I was overeager to answer, and I nearly tripped over the untied lace of my Keds as I ran across the kitchen to her.

“Oh, I know, Mama!” I crowed as I hurried to climb up onto the chair she had set at the counter for me. “We preheat the oven!”

When her face fell a little, I knew I’d said something wrong. She leaned down to tie my shoe before she responded.

“That’s almost right, sweetheart, but that’s the
second
thing we do. Can you remember the first? It’s very important.”

My six-year-old brain scrambled for the right answer, and then my shoulders slumped when I realized what it was.

“First”—I recited the line she’d told me a kajillion times already—“we have to check my levels to make sure it’s OK if I have some sugar before we bake.”

“Exactly!” She beamed her approval. “Now then
. . .
” Her voice trailed off as she held my index finger in her hand and used a tiny machine to get a sample. I used to hate this part, but I’d been doing it for so long now that I could mostly ignore it when it pinched me.

While we waited for the readout, I washed my hands (that’s step three for a good baker, Mama says) and came back over to the counter.
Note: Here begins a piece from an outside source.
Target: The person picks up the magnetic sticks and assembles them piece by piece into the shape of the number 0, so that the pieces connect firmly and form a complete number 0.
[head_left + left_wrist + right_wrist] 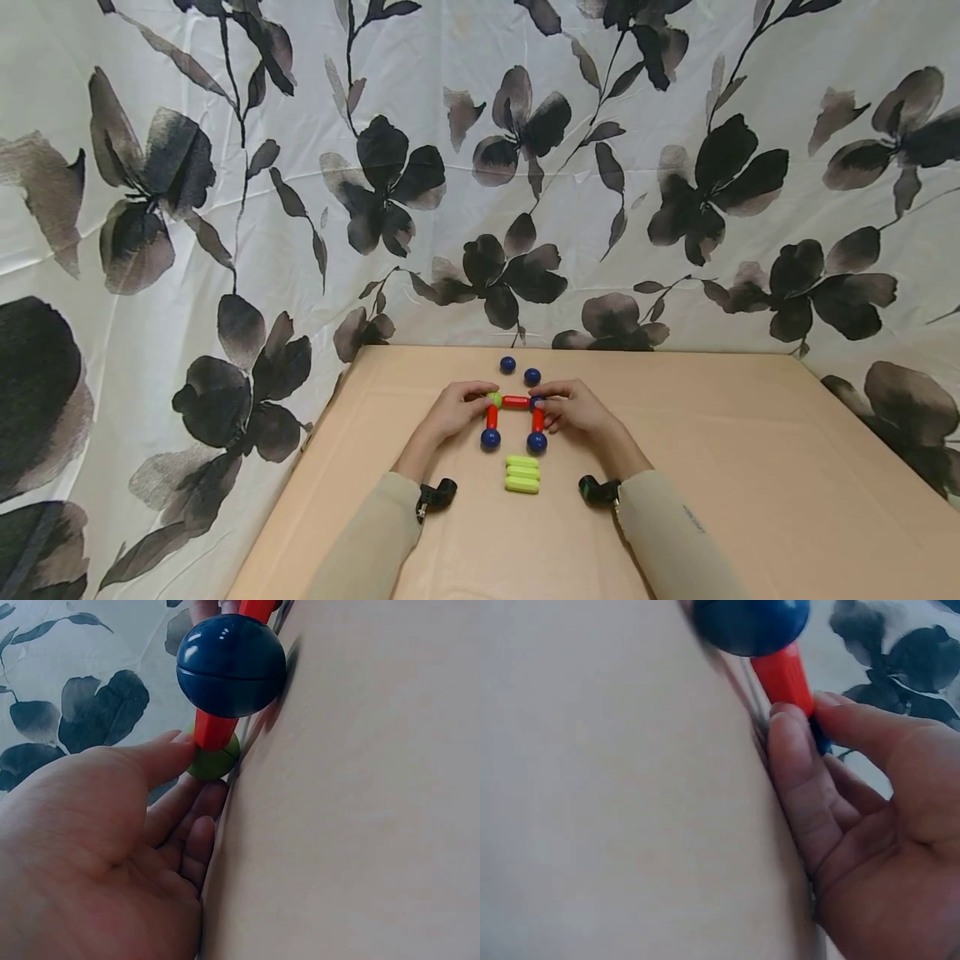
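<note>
On the table lies an open three-sided frame of red rods (515,402) joined by balls. Its far left corner is a green ball (495,399), pinched between my left hand's (453,408) thumb and fingers. The far right corner is a blue ball (536,402), which my right hand (583,410) grips, a fingertip lying along the right red rod (784,675). A blue ball (491,439) caps the near left end, another blue ball (536,442) the near right. In the right wrist view, fingers mostly hide the corner ball.
Two loose blue balls (507,364) (532,377) sit just beyond the frame. Several yellow-green rods (522,475) lie side by side in front of it, between my wrists. A floral cloth (480,208) hangs behind the table's (712,433) far edge.
</note>
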Motion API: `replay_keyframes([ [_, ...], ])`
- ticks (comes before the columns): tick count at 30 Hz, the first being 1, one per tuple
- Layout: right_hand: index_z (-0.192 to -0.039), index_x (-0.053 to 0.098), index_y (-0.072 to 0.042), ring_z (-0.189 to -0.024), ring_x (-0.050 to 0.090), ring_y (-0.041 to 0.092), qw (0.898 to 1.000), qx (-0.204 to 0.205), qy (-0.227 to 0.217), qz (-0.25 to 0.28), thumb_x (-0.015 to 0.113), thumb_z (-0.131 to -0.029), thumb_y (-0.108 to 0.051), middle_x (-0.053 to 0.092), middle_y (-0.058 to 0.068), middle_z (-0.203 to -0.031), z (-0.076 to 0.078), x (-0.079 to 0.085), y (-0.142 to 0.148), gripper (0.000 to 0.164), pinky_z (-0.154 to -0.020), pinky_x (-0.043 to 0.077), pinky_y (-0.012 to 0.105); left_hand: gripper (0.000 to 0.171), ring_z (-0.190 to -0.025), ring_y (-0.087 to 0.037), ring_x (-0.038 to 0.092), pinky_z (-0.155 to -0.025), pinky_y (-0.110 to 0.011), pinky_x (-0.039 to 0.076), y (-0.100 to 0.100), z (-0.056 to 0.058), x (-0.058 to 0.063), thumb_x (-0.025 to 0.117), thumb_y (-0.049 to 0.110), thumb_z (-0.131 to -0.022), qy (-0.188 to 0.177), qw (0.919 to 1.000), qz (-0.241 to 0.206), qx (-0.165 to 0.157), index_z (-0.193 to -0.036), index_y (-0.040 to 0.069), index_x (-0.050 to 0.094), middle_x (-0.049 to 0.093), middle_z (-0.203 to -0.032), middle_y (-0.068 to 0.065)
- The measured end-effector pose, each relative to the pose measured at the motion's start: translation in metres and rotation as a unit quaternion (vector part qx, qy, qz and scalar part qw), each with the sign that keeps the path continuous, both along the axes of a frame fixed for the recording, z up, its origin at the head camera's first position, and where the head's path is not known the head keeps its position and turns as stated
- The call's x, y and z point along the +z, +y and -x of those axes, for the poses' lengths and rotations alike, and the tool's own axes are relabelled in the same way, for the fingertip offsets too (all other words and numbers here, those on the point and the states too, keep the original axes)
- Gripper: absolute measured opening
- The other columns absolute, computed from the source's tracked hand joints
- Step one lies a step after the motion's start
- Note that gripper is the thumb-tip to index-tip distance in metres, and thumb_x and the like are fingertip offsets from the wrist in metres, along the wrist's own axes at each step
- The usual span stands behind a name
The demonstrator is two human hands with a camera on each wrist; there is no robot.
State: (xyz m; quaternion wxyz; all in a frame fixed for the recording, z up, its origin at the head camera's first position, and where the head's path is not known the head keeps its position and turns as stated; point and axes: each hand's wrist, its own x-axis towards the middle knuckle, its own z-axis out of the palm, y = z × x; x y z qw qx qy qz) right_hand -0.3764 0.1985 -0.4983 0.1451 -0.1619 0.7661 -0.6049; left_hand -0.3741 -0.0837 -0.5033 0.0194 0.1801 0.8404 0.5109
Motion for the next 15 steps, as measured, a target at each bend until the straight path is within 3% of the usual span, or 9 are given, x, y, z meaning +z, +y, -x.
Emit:
replay_keyframes([
  [5, -0.136, 0.064, 0.005, -0.063, 0.066, 0.014, 1.000, -0.017, -0.005, 0.011, 0.065, -0.102, -0.005, 0.068, 0.006, -0.082, -0.001, -0.005, -0.002, 0.036, -0.059, 0.061, 0.028, 0.030, -0.120, -0.023, 0.064, -0.108, -0.045, 0.050, 0.000, -0.001, 0.000, 0.067, 0.022, -0.103, -0.008, 0.9999, -0.008, 0.005, -0.131, 0.012, 0.073, 0.074, -0.128, -0.002],
  [9, -0.136, 0.063, 0.006, -0.065, 0.064, 0.014, 1.000, -0.020, 0.003, 0.013, 0.064, -0.102, -0.005, 0.067, 0.007, -0.082, -0.003, -0.005, -0.003, 0.036, -0.058, 0.060, 0.028, 0.030, -0.113, -0.022, 0.065, -0.099, -0.042, 0.055, -0.001, -0.005, 0.004, 0.068, 0.022, -0.103, -0.007, 0.9998, -0.018, 0.009, -0.130, 0.012, 0.073, 0.074, -0.125, -0.003],
  [15, -0.137, 0.064, 0.003, -0.065, 0.064, 0.015, 1.000, -0.028, 0.009, 0.002, 0.066, -0.101, -0.007, 0.067, 0.005, -0.085, -0.005, -0.005, -0.003, 0.037, -0.056, 0.058, 0.027, 0.021, -0.105, -0.019, 0.062, -0.087, -0.035, 0.052, -0.002, -0.018, 0.019, 0.071, 0.026, -0.101, 0.037, 0.9990, 0.008, 0.023, -0.120, 0.022, 0.077, 0.071, -0.119, 0.000],
])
“You’re all set, Kenzie!” She smiled and put the monitor back into the cabinet. “Now, what should we bake today?”

My mind spun with the images of all the yummy things we’d made last time she’d had a day off like this. Mama and I loved to bake, and because it was so close to Christmastime, we got to make even more things than usual. Then we bundled them up in pretty paper and handed them out to the neighbors in our apartment building.

“Um
. . .
” I trailed off, trying to come up with a fun idea for us. “Maybe—what about peanut butter cookies? The kind Malin likes.”
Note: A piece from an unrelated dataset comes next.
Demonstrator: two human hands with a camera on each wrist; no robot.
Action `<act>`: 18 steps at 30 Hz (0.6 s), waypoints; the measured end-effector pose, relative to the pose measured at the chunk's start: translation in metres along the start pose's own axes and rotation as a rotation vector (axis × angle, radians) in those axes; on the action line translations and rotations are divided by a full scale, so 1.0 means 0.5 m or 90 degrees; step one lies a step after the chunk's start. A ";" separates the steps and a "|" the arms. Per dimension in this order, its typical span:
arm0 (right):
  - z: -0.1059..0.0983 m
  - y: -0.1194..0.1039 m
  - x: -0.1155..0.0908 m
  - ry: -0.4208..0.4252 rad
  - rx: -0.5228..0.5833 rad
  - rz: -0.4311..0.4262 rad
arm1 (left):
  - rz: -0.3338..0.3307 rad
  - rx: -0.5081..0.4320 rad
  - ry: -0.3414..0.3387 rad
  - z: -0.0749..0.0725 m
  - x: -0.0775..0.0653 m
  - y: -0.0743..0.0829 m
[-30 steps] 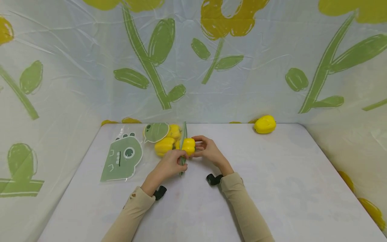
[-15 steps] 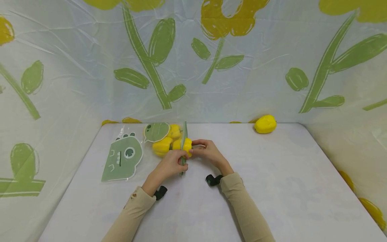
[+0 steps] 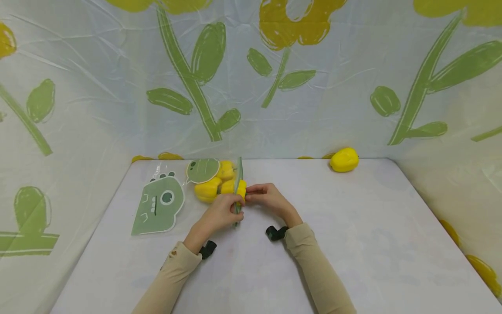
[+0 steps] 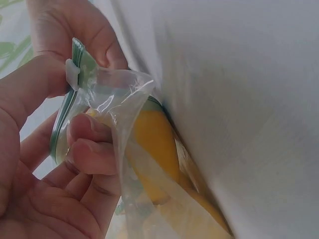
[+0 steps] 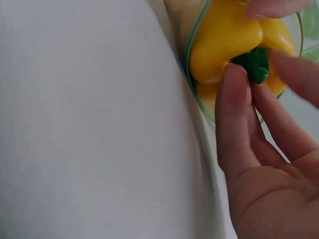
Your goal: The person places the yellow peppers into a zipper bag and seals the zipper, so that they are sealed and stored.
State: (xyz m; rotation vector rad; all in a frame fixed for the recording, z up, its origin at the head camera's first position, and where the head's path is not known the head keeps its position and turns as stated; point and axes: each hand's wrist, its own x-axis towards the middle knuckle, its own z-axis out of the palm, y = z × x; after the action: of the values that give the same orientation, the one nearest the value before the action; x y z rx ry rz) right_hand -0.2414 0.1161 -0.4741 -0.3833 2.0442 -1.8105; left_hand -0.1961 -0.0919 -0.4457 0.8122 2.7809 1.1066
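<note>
A clear zip bag (image 4: pixel 130 94) with a green-edged mouth lies on its side, holding several yellow bell peppers (image 3: pixel 207 190). My left hand (image 3: pixel 219 213) pinches the near side of its mouth between thumb and fingers. At that mouth is another yellow bell pepper (image 5: pixel 224 42), inside the rim, its green stem (image 5: pixel 255 64) facing my right hand (image 3: pixel 274 201). The right fingertips (image 5: pixel 234 82) are gathered about the stem end and press there, the fingers fairly straight. In the left wrist view, clear plastic covers part of the left fingers.
A second clear bag (image 3: pixel 157 209) with a green one-eyed monster print lies flat on the left. One loose yellow bell pepper (image 3: pixel 344 160) sits at the back right of the white table (image 3: pixel 376 244). A flower-patterned curtain (image 3: pixel 333 104) rises behind the table.
The pepper at the mouth has moved left, deeper into the bag, and my right hand has followed it. The peppers inside have shifted slightly left. My left hand stays on the rim.
</note>
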 end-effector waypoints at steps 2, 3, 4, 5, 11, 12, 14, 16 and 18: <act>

“Mmm, that’s a good idea,” Mama said, running her fingers back through my hair. “Then she can have a cookie when she wakes up from her nap. OK, so peanut butter cookies.”

She walked across our small kitchen and began pulling ingredients from the shelves. She got out our big blue mixing bowl and my favorite spatula. Next came the flour and the sugar and a jar of peanut butter. We liked chunky, not smooth.
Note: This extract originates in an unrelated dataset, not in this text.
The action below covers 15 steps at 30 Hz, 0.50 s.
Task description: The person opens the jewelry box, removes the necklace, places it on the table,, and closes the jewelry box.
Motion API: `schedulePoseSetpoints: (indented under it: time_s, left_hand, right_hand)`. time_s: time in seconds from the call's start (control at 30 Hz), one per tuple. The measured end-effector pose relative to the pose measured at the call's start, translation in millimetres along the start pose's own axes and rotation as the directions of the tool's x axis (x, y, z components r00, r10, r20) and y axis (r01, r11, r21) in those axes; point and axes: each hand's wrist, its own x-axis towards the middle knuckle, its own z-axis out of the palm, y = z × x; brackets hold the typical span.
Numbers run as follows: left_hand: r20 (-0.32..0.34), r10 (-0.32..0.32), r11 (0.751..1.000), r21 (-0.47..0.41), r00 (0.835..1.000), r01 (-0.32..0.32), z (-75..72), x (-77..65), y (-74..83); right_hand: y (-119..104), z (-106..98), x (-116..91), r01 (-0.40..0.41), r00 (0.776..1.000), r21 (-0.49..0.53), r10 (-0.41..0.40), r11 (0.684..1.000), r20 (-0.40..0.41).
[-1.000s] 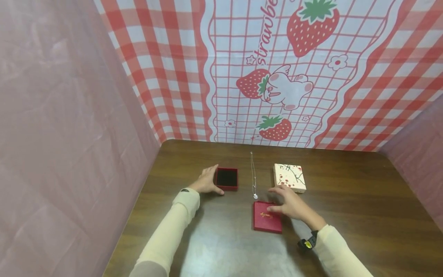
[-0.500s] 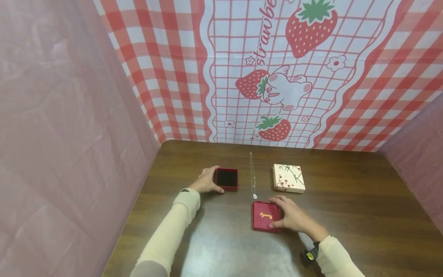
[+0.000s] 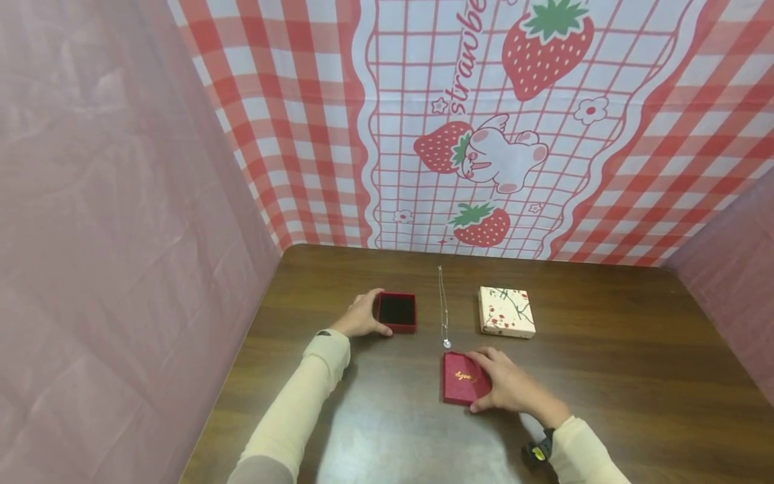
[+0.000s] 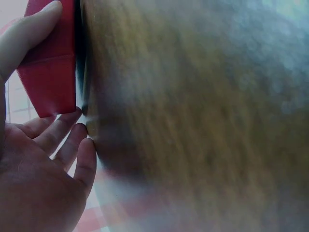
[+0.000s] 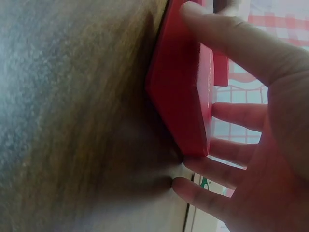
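An uncovered red jewelry box (image 3: pixel 397 330) with a black insert stands left of centre in the head view. My left hand (image 3: pixel 361 317) grips it, thumb on the near side and fingers at the far side; the left wrist view shows the thumb (image 4: pixel 42 25) against its red wall. Nearer to me lies a dark red box lid (image 3: pixel 457 391) with gold lettering. My right hand (image 3: pixel 509 384) holds its right end between the thumb at the near edge and fingers at the far edge. A silver necklace (image 3: pixel 443 309) with a round pendant is stretched out between box and lid.
A cream box (image 3: pixel 506 312) with a red blossom and branch print sits at the back right of the wooden table (image 3: pixel 617 349). Behind the table hangs a strawberry-print cloth (image 3: pixel 484 154). Pink fabric (image 3: pixel 121 222) hangs along the left side.
My right hand has come down from above the lid, drawn toward me, and taken hold of the lid's right end. The left hand stays on the jewelry box.
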Motion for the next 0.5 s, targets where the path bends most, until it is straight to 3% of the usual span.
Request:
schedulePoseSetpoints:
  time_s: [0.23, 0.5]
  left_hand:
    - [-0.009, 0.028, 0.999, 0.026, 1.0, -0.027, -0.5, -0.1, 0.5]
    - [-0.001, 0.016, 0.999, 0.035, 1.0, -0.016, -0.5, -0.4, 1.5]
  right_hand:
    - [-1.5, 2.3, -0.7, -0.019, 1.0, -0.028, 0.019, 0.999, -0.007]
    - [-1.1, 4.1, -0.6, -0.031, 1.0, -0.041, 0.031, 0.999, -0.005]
“What can we do to give these cookies a Kenzie-spin?” she asked. “What should we add to make them more special?”

I wasn’t surprised when she asked. Mama usually asked me for ideas to experiment with a recipe. I didn’t always have a good answer, and she helped me a lot, but sometimes I came up with really fun creations. Like that time I asked her if we could put cookie dough into our brownie dough, and the dessert we made was
so
good. We called them brookies because they were brownies plus cookies. I wanted to come up with something just as good for our recipe today.

“Um
. . .
what about if we add gummy bears?” I asked hopefully.

Mama made a grossed-out face, and I laughed.

“Kenzie, remember how we do this? Try to think of something you’ve had that you already know tastes good with your main ingredient. This time we’re using peanut butter, so maybe we could do jelly or—”

“Chocolate!” I yelled, so excited at having come up with the idea.

“Shhh,” she whispered. “Malin is still asleep, remember?” She spoke quietly, and I tried to lower my voice too.

“But chocolate works, right? Like a peanut butter cup?” I danced in place.

Mama reached into the pantry, pulled out the chocolate chips, and placed them on the counter with everything else.

“Chocolate is a great idea, smart girl.” She smiled at me.

What seemed like a billion years later, the first batch of cookies had cooled down enough that Mama let me have one. It was so yummy that I felt like peanut butter and chocolate were having a party in my mouth. I told Mama that and she laughed.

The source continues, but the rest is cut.